**WORK TASK**
How many lines in the listing below include the word "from"? Answer with the number and nothing else.

**SUPPLIED INFORMATION**
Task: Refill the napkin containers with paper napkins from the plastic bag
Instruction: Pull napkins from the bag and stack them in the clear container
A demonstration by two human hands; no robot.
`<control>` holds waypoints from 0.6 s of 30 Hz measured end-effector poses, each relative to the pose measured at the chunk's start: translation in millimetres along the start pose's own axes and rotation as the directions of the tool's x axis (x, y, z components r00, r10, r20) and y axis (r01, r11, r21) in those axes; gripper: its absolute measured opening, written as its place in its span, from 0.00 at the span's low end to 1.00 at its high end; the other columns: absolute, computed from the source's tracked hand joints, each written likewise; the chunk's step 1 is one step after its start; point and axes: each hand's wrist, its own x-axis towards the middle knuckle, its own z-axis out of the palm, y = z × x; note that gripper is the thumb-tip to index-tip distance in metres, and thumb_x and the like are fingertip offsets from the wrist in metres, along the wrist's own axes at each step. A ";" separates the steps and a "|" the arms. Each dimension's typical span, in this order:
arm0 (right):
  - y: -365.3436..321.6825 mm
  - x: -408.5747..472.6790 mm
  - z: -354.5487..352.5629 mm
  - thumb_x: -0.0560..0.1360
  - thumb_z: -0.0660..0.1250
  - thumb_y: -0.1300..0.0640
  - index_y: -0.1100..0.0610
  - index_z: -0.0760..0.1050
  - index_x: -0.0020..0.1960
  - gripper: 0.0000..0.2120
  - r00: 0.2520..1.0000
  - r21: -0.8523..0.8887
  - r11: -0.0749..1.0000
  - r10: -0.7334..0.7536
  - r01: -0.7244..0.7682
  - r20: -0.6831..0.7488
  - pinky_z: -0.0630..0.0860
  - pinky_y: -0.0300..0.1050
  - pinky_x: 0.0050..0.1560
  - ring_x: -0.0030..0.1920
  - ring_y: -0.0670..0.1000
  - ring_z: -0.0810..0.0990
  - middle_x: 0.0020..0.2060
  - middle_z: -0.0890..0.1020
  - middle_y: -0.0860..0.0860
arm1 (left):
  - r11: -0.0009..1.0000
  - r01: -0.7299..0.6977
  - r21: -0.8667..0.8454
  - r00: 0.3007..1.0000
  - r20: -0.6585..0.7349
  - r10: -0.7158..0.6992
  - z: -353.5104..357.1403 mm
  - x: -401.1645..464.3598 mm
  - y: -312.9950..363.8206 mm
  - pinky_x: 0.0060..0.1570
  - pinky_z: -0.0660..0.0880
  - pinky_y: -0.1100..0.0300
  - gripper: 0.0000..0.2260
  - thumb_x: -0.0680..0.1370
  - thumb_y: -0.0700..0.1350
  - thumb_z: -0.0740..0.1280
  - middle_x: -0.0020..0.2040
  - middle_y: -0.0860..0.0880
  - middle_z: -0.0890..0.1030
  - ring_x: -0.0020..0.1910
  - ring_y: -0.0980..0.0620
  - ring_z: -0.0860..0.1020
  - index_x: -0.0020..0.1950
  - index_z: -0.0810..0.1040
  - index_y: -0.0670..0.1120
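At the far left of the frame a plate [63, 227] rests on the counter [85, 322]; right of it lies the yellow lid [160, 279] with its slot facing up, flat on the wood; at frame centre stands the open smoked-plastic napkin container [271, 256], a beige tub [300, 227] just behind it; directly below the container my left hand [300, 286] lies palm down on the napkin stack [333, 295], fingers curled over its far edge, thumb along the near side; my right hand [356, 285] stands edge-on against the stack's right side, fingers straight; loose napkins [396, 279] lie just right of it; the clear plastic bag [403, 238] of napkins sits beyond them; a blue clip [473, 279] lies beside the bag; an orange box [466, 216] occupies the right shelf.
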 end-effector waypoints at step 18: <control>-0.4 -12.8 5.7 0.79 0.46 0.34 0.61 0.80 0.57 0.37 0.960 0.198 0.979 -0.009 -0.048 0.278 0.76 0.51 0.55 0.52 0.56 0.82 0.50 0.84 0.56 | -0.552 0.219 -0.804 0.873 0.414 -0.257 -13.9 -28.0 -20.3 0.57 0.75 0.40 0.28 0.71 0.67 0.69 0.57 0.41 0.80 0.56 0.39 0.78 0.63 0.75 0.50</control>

**OUTPUT OF THE TASK**
3